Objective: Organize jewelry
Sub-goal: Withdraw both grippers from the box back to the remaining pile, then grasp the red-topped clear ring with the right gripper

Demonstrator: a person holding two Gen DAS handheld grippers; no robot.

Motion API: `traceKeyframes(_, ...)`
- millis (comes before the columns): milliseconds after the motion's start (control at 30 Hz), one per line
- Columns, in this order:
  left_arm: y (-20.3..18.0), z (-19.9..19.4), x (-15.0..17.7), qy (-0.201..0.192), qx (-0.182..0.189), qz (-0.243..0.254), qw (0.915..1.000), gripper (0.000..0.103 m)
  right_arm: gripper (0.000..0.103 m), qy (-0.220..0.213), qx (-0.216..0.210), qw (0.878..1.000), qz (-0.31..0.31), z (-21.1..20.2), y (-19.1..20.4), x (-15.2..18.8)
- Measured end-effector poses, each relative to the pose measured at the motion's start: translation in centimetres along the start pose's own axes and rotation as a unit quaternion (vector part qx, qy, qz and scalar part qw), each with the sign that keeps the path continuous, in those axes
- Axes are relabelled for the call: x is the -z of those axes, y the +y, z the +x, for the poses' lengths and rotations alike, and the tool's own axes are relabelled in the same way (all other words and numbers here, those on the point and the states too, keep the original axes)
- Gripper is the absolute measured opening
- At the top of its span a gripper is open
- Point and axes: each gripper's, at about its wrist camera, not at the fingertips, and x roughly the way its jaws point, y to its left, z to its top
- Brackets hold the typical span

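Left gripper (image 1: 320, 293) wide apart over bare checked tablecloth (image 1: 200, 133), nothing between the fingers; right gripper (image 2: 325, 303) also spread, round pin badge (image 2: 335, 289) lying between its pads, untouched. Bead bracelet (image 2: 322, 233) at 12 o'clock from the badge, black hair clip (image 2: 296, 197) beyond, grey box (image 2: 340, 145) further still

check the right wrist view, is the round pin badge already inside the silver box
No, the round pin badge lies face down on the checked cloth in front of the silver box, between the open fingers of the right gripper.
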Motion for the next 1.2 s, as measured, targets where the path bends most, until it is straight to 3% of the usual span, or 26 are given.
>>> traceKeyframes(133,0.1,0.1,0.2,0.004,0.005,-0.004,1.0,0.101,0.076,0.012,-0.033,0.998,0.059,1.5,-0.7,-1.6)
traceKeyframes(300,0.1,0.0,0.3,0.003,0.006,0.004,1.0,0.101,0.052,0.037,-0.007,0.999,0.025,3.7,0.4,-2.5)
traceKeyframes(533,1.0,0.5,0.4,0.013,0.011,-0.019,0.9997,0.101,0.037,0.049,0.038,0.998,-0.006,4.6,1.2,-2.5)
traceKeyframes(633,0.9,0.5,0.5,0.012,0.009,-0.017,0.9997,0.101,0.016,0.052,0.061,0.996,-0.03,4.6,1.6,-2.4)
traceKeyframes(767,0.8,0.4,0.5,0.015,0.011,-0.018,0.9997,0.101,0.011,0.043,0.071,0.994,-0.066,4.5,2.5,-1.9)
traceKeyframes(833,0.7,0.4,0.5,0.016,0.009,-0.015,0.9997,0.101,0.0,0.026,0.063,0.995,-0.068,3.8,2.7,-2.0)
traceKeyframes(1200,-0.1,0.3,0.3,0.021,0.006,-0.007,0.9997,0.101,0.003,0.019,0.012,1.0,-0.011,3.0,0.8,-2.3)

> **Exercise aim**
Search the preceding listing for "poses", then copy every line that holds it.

> **Result for this task**
- Measured end-effector poses, each relative to the pose measured at the motion's start: translation in centimetres along the start pose's own axes and rotation as a unit quaternion (vector part qx, qy, qz and scalar part qw), each with the sign that keeps the path continuous, in those axes
- Axes are relabelled for the call: x is the -z of those axes, y the +y, z the +x, for the poses' lengths and rotations alike, and the tool's own axes are relabelled in the same way (all other words and numbers here, those on the point and the states too, keep the original axes)

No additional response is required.